* Problem to solve: Among the lines of the data, copy those that hold "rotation".

* Provided data:

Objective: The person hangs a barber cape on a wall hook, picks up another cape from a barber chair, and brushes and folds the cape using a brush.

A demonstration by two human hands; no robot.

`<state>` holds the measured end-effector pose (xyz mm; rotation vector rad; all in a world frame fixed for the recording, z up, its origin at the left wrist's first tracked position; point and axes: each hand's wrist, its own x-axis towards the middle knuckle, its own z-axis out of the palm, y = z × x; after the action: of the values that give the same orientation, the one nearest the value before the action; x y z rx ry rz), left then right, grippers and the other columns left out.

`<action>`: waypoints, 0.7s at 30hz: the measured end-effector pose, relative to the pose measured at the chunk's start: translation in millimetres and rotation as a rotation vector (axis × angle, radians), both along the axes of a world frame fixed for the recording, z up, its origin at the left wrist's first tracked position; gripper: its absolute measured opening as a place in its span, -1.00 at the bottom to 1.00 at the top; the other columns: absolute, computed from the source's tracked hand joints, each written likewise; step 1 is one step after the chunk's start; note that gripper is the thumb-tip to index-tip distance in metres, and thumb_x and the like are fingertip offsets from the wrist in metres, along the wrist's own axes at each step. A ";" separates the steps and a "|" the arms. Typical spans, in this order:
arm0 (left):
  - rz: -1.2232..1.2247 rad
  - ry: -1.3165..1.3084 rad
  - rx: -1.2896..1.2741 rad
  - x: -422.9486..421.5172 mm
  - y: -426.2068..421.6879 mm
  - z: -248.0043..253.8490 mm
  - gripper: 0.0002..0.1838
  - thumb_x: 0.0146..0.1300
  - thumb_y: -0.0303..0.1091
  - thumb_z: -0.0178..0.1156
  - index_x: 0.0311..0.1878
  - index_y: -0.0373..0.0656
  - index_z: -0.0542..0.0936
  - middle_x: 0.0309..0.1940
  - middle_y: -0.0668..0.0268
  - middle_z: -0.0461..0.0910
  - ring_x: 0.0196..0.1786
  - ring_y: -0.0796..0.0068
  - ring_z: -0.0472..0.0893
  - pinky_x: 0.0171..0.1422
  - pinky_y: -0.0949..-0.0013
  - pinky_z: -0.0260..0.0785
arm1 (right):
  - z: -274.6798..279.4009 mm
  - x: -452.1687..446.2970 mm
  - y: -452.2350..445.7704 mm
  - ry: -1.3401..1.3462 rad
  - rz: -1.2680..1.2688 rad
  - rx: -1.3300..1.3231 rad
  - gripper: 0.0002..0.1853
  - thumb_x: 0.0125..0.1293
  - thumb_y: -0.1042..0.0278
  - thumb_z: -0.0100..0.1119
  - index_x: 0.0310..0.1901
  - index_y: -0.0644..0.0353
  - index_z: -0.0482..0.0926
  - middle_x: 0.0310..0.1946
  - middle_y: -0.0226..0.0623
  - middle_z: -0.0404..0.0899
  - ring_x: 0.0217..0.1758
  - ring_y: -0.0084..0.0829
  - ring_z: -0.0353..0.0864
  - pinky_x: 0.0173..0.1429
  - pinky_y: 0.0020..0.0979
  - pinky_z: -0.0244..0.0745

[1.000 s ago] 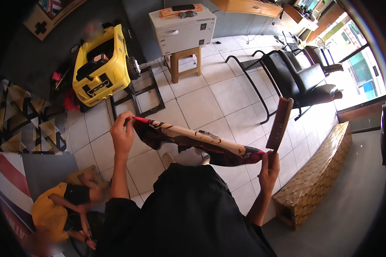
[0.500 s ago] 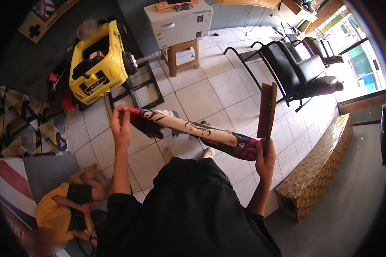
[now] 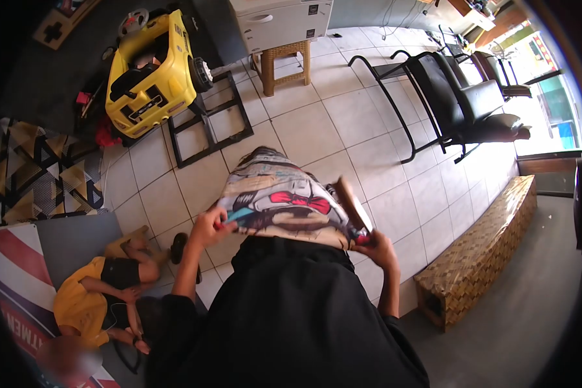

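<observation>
A cloth point(image 3: 281, 184) with a colourful cartoon-like print hangs spread in front of my waist. My left hand point(image 3: 207, 228) is closed on its left corner, where a bit of red and teal shows. At the other end, my right hand point(image 3: 381, 251) grips the right corner. The same hand also has a long brown brush point(image 3: 354, 204), which sticks up and tilts to the left; its bristles are blurred. Below the cloth is the black clothing point(image 3: 291, 310) I wear.
A person in a yellow shirt point(image 3: 81, 294) sits low at left. Ahead stand a yellow toy car point(image 3: 168, 77), a black metal frame point(image 3: 204, 136) and a white cabinet point(image 3: 275, 29) on a woven stool point(image 3: 288, 71). Right are a black chair point(image 3: 440, 90) and a long woven box point(image 3: 478, 252).
The cloth went from stretched narrow and held out ahead to hanging wide near my body. Both hands came closer together and nearer to me. The brush now leans left instead of standing upright.
</observation>
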<state>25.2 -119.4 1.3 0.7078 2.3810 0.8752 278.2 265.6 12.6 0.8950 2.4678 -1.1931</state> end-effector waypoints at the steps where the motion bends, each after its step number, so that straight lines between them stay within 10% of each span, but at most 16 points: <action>1: -0.029 -0.019 -0.001 17.3 -7.9 -11.8 -0.68 0.07 -0.12 0.31 -0.45 -0.15 0.45 -0.72 0.26 0.43 -0.64 0.51 0.43 -0.50 0.40 0.28 | -22.5 14.0 -1.1 -0.064 0.079 -0.018 -0.52 -0.12 0.07 0.46 -0.41 0.33 0.48 -0.53 -0.07 0.55 -0.46 -0.32 0.59 -0.36 -0.28 0.42; 6: 0.322 -0.335 0.189 108.0 -20.1 -43.0 -0.74 0.19 -0.17 0.22 -0.33 -0.16 0.44 -0.58 0.35 0.45 -0.45 0.61 0.44 -0.35 0.46 0.27 | -59.0 58.4 -39.5 0.021 -0.137 -0.402 -0.77 0.08 0.30 0.08 -0.39 0.33 0.47 -0.65 -0.39 0.37 -0.57 -0.50 0.33 -0.46 -0.36 0.28; 15: 0.395 0.003 0.190 83.2 -3.6 -22.5 -0.81 0.28 -0.27 0.04 -0.32 -0.21 0.48 -0.59 0.12 0.52 -0.50 0.19 0.56 -0.39 0.25 0.33 | -35.4 9.3 -48.9 0.014 -0.277 -0.280 -0.76 0.09 0.24 0.16 -0.46 0.29 0.49 -0.67 -0.47 0.38 -0.58 -0.63 0.32 -0.49 -0.46 0.26; 21: 0.505 -0.023 0.413 11.1 63.1 0.6 -0.76 0.32 -0.26 0.01 -0.36 -0.25 0.45 -0.59 0.24 0.47 -0.53 0.48 0.45 -0.45 0.41 0.27 | 43.0 -130.6 -77.6 0.378 -0.450 -0.714 -0.78 0.24 0.25 0.14 -0.35 0.27 0.50 -0.54 -0.46 0.47 -0.55 -0.69 0.42 -0.51 -0.57 0.37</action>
<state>36.3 -56.3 1.9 0.2245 2.4178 1.6035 147.7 188.0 55.6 1.0866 1.8328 -2.3699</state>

* Result of the exercise:
`<state>` holds the measured end-effector pose (xyz mm; rotation vector rad; all in a world frame fixed for the recording, z up, its origin at the left wrist's first tracked position; point and axes: each hand's wrist, its own x-axis towards the middle knuckle, its own z-axis out of the palm, y = z × x; after the action: of the values that give the same orientation, the one nearest the value before the action; x y z rx ry rz), left then right, grippers and the other columns left out.
`<action>`: waypoints, 0.7s at 30hz: the measured end-effector pose, relative to the pose measured at the chunk's start: translation in millimetres and rotation as a rotation vector (axis × angle, radians), both along the axes of a world frame fixed for the recording, z up, its origin at the left wrist's first tracked position; gripper: its absolute measured opening as a place in its span, -1.00 at the bottom to 1.00 at the top; the other columns: absolute, computed from the source's tracked hand joints, each written likewise; step 1 is one step after the chunk's start; note that gripper is the thumb-tip to index-tip distance in metres, and thumb_x and the like are fingertip offsets from the wrist in metres, along the wrist's own axes at each step. A ";" separates the steps and a "|" the arms. Typical spans, in this order:

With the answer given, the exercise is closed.